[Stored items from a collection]
========================================================================

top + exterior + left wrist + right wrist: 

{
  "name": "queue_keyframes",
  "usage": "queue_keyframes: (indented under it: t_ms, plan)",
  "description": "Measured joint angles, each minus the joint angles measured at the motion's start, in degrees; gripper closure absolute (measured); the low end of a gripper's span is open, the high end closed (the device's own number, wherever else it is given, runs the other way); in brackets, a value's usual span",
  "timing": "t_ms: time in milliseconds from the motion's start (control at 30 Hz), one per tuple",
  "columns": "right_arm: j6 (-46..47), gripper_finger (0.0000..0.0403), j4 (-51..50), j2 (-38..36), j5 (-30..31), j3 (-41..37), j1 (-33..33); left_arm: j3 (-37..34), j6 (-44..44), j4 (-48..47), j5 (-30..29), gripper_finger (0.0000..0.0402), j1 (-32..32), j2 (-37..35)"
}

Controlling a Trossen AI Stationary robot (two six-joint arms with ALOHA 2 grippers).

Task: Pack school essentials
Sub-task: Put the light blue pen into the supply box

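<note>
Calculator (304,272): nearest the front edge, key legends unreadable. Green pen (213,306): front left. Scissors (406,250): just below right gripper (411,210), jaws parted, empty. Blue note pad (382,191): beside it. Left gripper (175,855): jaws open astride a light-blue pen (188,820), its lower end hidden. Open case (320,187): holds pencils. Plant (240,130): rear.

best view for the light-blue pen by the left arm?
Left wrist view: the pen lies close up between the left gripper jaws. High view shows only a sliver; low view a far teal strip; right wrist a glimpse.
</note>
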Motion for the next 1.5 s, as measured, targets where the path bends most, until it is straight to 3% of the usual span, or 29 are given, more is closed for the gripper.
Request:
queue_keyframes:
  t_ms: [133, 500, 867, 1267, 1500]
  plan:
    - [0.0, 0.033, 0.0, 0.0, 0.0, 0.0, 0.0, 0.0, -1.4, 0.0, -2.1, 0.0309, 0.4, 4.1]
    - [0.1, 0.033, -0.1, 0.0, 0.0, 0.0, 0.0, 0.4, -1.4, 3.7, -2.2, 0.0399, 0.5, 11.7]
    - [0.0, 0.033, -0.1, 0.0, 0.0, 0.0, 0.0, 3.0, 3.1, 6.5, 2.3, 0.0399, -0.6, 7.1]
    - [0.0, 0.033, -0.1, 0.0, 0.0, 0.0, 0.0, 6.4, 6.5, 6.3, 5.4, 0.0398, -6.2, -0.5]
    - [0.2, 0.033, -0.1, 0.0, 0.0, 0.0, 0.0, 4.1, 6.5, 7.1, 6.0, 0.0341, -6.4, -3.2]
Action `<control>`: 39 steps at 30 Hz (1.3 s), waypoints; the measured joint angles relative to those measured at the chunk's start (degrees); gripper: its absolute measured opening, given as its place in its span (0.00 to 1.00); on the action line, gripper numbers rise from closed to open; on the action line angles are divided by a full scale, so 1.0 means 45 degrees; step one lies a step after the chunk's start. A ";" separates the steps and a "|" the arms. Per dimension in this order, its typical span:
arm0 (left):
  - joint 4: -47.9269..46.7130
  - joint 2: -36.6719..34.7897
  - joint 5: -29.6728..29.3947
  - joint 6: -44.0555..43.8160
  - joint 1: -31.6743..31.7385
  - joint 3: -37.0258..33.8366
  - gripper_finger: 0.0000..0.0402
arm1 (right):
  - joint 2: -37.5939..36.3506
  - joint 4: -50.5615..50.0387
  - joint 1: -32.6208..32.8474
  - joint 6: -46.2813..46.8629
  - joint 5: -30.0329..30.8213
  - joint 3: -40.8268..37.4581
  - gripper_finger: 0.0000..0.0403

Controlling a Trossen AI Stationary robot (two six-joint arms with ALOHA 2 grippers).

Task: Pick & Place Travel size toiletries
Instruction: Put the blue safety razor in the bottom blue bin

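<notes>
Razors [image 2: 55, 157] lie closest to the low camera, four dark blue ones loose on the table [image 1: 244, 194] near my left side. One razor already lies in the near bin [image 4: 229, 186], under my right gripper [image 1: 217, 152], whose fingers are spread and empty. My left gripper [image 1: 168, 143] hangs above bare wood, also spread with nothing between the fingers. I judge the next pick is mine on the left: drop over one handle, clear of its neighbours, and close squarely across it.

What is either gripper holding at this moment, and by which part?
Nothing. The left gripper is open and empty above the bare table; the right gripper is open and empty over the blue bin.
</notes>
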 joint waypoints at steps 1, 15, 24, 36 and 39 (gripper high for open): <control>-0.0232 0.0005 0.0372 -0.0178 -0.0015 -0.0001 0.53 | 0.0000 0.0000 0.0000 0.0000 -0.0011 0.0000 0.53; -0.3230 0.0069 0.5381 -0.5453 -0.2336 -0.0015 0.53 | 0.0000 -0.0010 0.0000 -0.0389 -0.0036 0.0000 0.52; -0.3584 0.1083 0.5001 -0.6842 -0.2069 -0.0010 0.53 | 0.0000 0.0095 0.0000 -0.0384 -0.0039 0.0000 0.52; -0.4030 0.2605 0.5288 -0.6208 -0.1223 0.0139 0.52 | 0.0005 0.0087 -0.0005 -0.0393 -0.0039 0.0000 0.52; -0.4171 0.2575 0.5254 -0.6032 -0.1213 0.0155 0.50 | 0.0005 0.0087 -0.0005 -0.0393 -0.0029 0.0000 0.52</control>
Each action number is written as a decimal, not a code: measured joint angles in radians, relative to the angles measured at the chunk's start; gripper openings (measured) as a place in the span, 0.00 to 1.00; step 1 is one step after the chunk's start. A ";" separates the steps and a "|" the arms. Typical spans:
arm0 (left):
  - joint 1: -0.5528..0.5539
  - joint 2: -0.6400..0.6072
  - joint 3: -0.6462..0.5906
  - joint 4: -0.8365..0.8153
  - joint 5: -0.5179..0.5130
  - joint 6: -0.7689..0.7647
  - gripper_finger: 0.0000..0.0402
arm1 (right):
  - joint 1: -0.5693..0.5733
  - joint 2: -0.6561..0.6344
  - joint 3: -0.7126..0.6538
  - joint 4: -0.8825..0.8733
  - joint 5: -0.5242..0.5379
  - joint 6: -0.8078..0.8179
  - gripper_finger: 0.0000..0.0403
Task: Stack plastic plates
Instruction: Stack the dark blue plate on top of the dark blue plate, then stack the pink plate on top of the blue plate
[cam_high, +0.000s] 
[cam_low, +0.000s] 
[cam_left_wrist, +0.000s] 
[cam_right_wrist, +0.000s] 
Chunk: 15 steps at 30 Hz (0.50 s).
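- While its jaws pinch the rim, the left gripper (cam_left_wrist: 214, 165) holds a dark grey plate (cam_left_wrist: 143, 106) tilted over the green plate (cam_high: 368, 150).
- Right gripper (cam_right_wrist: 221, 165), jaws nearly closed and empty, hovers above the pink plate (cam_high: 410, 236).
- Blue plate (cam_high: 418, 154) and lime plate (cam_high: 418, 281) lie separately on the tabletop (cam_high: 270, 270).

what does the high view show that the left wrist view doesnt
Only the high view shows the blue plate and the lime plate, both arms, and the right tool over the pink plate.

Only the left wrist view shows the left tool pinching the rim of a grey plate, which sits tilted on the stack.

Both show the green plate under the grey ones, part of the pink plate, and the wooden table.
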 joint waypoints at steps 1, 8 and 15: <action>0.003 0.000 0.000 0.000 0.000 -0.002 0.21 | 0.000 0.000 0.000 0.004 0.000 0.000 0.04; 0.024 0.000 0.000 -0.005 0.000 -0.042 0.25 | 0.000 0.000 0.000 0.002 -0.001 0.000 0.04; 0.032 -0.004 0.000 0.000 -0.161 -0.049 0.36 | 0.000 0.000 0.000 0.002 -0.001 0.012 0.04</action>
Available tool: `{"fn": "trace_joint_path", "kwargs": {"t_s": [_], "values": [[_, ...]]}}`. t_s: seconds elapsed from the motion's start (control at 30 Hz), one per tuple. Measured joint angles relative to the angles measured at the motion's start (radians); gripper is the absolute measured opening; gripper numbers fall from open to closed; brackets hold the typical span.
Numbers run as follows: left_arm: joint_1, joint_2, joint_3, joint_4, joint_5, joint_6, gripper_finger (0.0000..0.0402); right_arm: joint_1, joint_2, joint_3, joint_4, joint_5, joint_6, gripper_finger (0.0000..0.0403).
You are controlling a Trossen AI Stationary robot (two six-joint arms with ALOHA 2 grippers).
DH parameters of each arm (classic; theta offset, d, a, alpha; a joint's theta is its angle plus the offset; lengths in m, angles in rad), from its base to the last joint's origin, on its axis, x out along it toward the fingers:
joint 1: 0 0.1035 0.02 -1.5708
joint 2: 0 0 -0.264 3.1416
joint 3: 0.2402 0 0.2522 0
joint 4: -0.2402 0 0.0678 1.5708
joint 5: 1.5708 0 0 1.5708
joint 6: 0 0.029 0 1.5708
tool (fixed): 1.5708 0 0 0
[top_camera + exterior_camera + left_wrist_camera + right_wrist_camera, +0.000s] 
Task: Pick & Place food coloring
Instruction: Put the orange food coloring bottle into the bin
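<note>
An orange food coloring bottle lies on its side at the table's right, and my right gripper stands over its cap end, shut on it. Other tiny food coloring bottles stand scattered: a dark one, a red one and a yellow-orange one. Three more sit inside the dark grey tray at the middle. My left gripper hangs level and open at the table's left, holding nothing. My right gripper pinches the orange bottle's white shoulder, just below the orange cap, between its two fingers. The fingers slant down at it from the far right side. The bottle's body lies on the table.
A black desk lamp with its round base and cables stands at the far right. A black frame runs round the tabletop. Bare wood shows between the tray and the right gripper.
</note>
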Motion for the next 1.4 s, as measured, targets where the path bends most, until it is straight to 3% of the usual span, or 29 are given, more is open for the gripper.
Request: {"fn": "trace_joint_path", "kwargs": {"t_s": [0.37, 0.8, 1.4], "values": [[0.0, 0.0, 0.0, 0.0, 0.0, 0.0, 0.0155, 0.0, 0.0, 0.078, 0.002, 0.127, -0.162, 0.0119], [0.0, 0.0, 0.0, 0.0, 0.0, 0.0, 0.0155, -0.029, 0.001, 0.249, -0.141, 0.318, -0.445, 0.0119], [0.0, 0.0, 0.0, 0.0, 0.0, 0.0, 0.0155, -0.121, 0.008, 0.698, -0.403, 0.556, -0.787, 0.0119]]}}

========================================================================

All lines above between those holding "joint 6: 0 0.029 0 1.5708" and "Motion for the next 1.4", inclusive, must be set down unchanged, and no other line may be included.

joint 6: 0 0.029 0 1.5708
tool (fixed): 1.5708 0 0 0
[top_camera + exterior_camera + left_wrist_camera + right_wrist_camera, +0.000s] 
Task: Pick & Place food coloring
Instruction: Put the orange food coloring bottle into the bin
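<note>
An orange food coloring bottle lies on its side at the table's right, and my right gripper stands over its cap end, shut on it. Other tiny food coloring bottles stand scattered: a dark one, a red one and a yellow-orange one. Three more sit inside the dark grey tray at the middle. My left gripper hangs level and open at the table's left, holding nothing. My right gripper pinches the orange bottle's white shoulder, just below the orange cap, between its two fingers. The fingers slant down at it from the far right side. The bottle's body lies on the table.
A black desk lamp with its round base and cables stands at the far right. A black frame runs round the tabletop. Bare wood shows between the tray and the right gripper.
</note>
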Motion for the next 1.4 s, as measured, targets where the path bends most, until it is straight to 3% of the usual span, or 29 are given, more is open for the gripper.

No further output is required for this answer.